Puis un silence monacal s’est
emparé de la salle au moment où Henri Lopes a évoqué un
monstre sacré des
lettres africaines, dans une sorte d’hommage appuyé, en
l’occurrence Chinua
Achebe.

Les écrivains de la description pure

En intellectuel honnête, Henri
Lopes a dit que pour lui c’est Chinua Achebe le plus
grand. Jugement de valeur.
Certes le grand écrivain nigérian a
écrit « Le monde s’effondre », un livre traduit
en une vingtaine de langues. Mais il a écrit aussi « Le
Malaise
 ». Or d’aucuns (moi-même y compris) estiment
que c’est
justement un malaise que de lire ce livre, au même titre
que « Le soleil des indépendances » de Kourouma
ou son « Allah n’est pas obligé » ; L’âge
d’or n’est pas pour demain de Kwei
Armah, « Le devoir de violence » (Prix Renaudot
1968)de Yambo Ouologem… Des livres qui « pilonnent »

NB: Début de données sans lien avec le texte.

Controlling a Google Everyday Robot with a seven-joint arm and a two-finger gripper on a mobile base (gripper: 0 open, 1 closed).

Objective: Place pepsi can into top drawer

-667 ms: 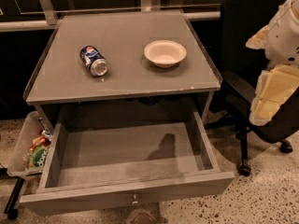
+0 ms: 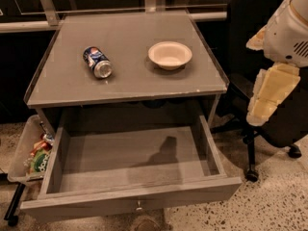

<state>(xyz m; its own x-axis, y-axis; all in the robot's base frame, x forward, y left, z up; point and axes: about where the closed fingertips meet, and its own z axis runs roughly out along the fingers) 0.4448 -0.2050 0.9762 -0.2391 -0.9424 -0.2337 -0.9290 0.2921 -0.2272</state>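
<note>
The can [image 2: 97, 62] lies on its side, upper left; the drawer [image 2: 192, 196] is open below. The gripper [image 2: 263, 102] hangs at the right edge, and its grip cannot be told.

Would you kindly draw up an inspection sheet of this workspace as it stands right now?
Surface: grey cabinet top, carrying two items.
Job's things: pepsi can lying on its side, left of centre on the top; top drawer pulled open, its grey inside showing.
Clutter: white bowl upright, right of the can and apart from it.
Grippers: gripper hangs off the cabinet's right side, far from the can.
Cables: nothing seen.
Surroundings: clear bin of snack packets left of the drawer; black chair at right; speckled floor.
</note>
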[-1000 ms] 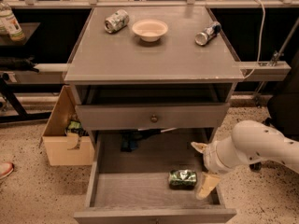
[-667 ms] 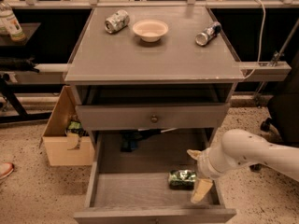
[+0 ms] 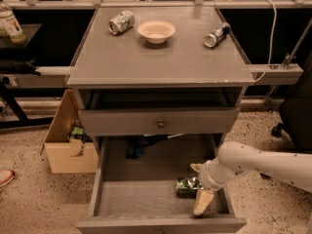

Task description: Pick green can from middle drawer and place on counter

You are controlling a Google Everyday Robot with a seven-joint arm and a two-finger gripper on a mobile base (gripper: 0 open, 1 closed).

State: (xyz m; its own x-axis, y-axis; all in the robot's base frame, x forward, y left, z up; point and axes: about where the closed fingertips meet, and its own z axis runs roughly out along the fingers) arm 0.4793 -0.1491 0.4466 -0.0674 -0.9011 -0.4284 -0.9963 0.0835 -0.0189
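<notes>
The green can (image 3: 187,186) lies on its side on the floor of the middle drawer (image 3: 141,199), near the drawer's right wall, its long axis running roughly left to right. The gripper (image 3: 199,189) reaches into the drawer from the right; its fingers stand spread wide, one behind the can's right end and one in front of it, holding nothing. The drawer's right wall sits just beside the gripper, while the counter (image 3: 161,57) above has bare room in front of the bowl (image 3: 156,30).
</notes>
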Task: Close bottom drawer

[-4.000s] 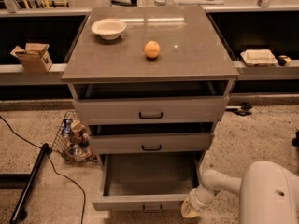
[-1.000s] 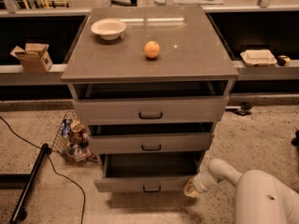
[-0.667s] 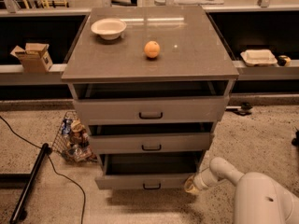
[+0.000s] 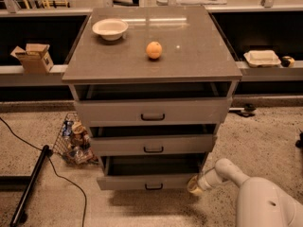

systématiquement l’Afrique : une écriture purement
descriptive. Souvent,
ces livres offrent des galeries de portraits de tyrans
africains. Soit ! Certains esprits
rétorquent que Dostoïevski a une écriture descriptive, et
cela n’a pas empêché
la critique de l’encenser. Erreur. L’auteur de
« L’Idiot » a brillé surtout pour l’acuité de ses
analyses
psychologiques. Et c’est ça qui a fait défaut à
Kourouma et les autres.
Pourquoi devient-on dictateur, sanguinaire ?
L’analyse est plus importante
que le diagnostic, et ça n’est pas un cliché. Le génie
du roman, c’est d’abord
la narration. La description ne sert qu’à respirer.